Work instructions
Your output should be the exact lines from the start of the data through the line containing "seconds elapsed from", with no pictures.

Source material

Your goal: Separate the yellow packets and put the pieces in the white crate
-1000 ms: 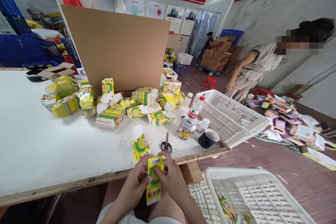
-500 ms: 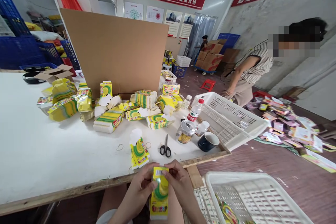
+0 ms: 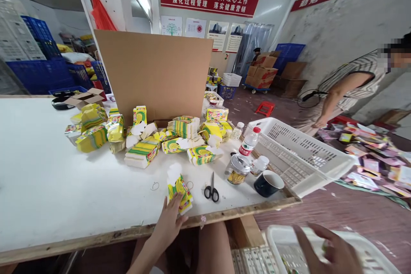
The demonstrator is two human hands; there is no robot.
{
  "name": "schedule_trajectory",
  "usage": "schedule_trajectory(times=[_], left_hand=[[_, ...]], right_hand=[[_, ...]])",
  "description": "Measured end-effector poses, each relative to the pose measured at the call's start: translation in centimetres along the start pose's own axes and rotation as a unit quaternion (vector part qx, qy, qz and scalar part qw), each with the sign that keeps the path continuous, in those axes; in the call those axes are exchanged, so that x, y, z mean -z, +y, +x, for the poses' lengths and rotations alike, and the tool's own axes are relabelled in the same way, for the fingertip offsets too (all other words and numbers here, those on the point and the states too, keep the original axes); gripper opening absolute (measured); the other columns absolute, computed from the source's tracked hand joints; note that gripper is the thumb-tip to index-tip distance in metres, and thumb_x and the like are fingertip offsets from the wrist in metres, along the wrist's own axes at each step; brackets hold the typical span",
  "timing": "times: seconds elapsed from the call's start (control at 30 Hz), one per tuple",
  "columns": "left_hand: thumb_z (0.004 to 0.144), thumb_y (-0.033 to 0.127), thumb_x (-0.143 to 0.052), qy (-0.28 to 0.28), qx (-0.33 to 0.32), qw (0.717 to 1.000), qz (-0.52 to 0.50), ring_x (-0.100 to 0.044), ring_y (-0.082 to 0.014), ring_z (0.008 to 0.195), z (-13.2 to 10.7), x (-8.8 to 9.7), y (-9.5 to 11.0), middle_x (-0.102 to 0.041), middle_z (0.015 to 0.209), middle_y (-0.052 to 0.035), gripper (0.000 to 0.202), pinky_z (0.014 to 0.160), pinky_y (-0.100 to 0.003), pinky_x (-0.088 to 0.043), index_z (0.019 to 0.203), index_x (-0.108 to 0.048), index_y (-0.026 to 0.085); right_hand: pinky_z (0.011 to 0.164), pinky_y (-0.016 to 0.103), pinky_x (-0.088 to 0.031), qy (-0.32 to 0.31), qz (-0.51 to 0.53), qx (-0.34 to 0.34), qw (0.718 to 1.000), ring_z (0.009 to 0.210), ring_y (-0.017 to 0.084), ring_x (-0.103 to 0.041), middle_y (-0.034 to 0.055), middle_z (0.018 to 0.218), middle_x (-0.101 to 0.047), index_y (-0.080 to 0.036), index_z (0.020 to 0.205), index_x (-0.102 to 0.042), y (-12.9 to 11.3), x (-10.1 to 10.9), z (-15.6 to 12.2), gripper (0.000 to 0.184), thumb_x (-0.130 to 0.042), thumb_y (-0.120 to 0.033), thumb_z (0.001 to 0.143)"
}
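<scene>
My left hand point(image 3: 169, 221) reaches to the near table edge, its fingers stretched out and touching a flattened yellow-green carton point(image 3: 185, 197) with white flaps. Over the lower white plastic basket point(image 3: 272, 239) at my right hangs my right hand point(image 3: 335, 251), blurred, with its fingers apart. No carton shows in it. A little yellow-green packaging is visible inside that basket, mostly hidden. Right of the flattened carton lie black-handled scissors point(image 3: 211, 191). Bundles of similar flat cartons point(image 3: 143, 153) are heaped farther back on the white table point(image 3: 96, 192).
A dark mug point(image 3: 268, 185), a clear lidded jar point(image 3: 239, 169) and a red-capped bottle point(image 3: 249, 142) stand at the table's right. Beyond them is another white basket point(image 3: 298, 154). A large cardboard sheet point(image 3: 157, 77) rises behind the bundles. A person point(image 3: 349, 81) bends beside scattered packaging point(image 3: 369, 160).
Both hands held a yellow carton before me; now they are apart. My left hand has moved to the flattened carton, my right over the basket. The view has shifted and the person has moved right.
</scene>
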State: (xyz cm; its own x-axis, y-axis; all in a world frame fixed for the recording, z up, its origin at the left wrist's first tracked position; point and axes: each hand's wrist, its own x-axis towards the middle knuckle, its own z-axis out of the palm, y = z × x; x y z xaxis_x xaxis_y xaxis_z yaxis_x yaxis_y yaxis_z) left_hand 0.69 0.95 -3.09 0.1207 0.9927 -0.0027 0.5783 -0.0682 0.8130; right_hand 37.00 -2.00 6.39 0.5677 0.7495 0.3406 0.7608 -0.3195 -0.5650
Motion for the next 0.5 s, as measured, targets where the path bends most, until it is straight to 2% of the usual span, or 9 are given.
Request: schedule_trajectory(times=[0.07,0.13,0.17,0.23,0.3,0.4,0.47,0.5], left_hand=[[0.080,0.014,-0.057,-0.015,-0.010,1.000,-0.004,-0.038,-0.0304,0.145,-0.1,-0.6,-0.4,-0.049,0.152,-0.0123,0.065,0.122,-0.060,-0.006,0.145,-0.047,0.021],[0.080,0.013,-0.057,-0.024,-0.022,0.999,-0.013,-0.037,-0.0281,0.146,-0.4,-1.1,-0.4,-0.049,0.152,-0.0107,0.067,0.123,-0.057,-0.004,0.145,-0.046,0.021],[0.080,0.012,-0.057,-0.025,-0.027,0.999,-0.019,-0.036,-0.0274,0.146,-0.6,-1.2,-0.5,-0.049,0.152,-0.0100,0.068,0.123,-0.057,-0.003,0.146,-0.045,0.022],[0.080,0.011,-0.056,-0.023,-0.036,0.999,-0.033,-0.037,-0.0268,0.146,-0.9,-1.2,-0.9,-0.049,0.152,-0.0085,0.068,0.123,-0.057,-0.003,0.146,-0.045,0.023],[0.080,0.011,-0.057,-0.019,-0.039,0.998,-0.053,-0.037,-0.0277,0.145,-1.2,-1.0,-1.7,-0.051,0.151,-0.0083,0.066,0.123,-0.057,-0.010,0.144,-0.048,0.024],[0.084,0.017,-0.056,-0.005,-0.036,0.996,-0.084,-0.038,-0.0292,0.145,-1.6,-0.6,-3.1,-0.051,0.150,-0.0111,0.059,0.120,-0.053,-0.028,0.143,-0.050,0.022],[0.089,0.025,-0.057,0.038,-0.023,0.987,-0.152,-0.039,-0.0298,0.144,-1.7,-0.5,-3.7,-0.049,0.152,-0.0130,0.054,0.118,-0.050,-0.033,0.142,-0.052,0.022],[0.090,0.031,-0.058,0.072,-0.013,0.975,-0.212,-0.041,-0.0303,0.143,-1.6,-0.3,-3.8,-0.049,0.152,-0.0137,0.052,0.117,-0.049,-0.035,0.141,-0.053,0.022]], right_hand=[[0.063,0.040,-0.045,-0.076,0.104,0.018,0.991,0.070,0.028,-0.058,0.0122,0.088,-0.067,-0.022,0.091,-0.068,-2.1,-3.2,-2.0,0.046,-0.055,-0.062,0.074],[0.076,0.040,-0.048,-0.186,0.208,0.035,0.960,0.089,0.031,-0.063,0.0144,0.095,-0.071,-0.021,0.087,-0.067,-5.3,-7.9,-4.9,0.037,-0.055,-0.054,0.076],[0.079,0.040,-0.049,-0.220,0.222,0.040,0.949,0.093,0.032,-0.065,0.0137,0.097,-0.072,-0.021,0.089,-0.068,-7.0,-10.4,-6.4,0.034,-0.056,-0.050,0.076],[0.079,0.039,-0.050,-0.260,0.238,0.042,0.935,0.093,0.031,-0.067,0.0117,0.100,-0.074,-0.021,0.095,-0.069,-10.1,-14.7,-8.8,0.032,-0.061,-0.043,0.073],[0.079,0.038,-0.050,-0.283,0.254,0.032,0.924,0.090,0.030,-0.069,0.0091,0.092,-0.075,-0.021,0.095,-0.069,-12.2,-17.8,-10.2,0.029,-0.063,-0.035,0.070],[0.075,0.037,-0.050,-0.297,0.286,-0.003,0.911,0.076,0.027,-0.068,0.0050,0.074,-0.070,-0.021,0.092,-0.066,-13.5,-19.8,-10.1,0.026,-0.062,-0.034,0.069],[0.072,0.037,-0.050,-0.307,0.319,-0.033,0.896,0.071,0.027,-0.066,0.0052,0.070,-0.069,-0.020,0.089,-0.065,-13.5,-19.7,-9.7,0.028,-0.061,-0.041,0.071],[0.070,0.037,-0.050,-0.316,0.340,-0.047,0.885,0.071,0.027,-0.066,0.0062,0.070,-0.069,-0.019,0.088,-0.065,-13.4,-19.5,-9.6,0.032,-0.061,-0.046,0.071]])
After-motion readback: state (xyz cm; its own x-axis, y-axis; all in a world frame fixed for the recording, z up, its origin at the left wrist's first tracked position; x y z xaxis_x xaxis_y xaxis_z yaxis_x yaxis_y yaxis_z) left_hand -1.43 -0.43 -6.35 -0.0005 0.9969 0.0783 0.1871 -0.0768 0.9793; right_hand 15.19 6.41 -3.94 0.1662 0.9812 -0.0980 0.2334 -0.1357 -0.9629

Task response
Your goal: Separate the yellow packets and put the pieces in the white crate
-1000 ms: 
-500 ms: 
+0 ms: 
The demonstrator is two human hands; there is no robot.
{
  "name": "schedule_trajectory",
  "usage": "schedule_trajectory(times=[_], left_hand=[[_, ...]], right_hand=[[_, ...]])",
  "description": "Measured end-effector poses, each relative to the pose measured at the call's start: translation in centimetres along the start pose's own axes and rotation as a unit quaternion (vector part qx, qy, qz and scalar part qw), each with the sign that keeps the path continuous, in those axes; in the call those axes are exchanged, so that x, y, z mean -z, +y, +x, for the poses' lengths and rotations alike, and the tool's own axes are relabelled in the same way, for the fingertip offsets too (all other words and numbers here, those on the point and the states too, keep the original axes); gripper opening absolute (measured); the other columns absolute, computed from the source's tracked hand joints; note that gripper is the thumb-tip to index-tip distance in metres, and thumb_x and the like are fingertip offsets from the wrist in metres, along the wrist's own axes at each step; brackets hold the typical span",
  "timing": "times: seconds elapsed from the call's start (control at 30 Hz), one per tuple",

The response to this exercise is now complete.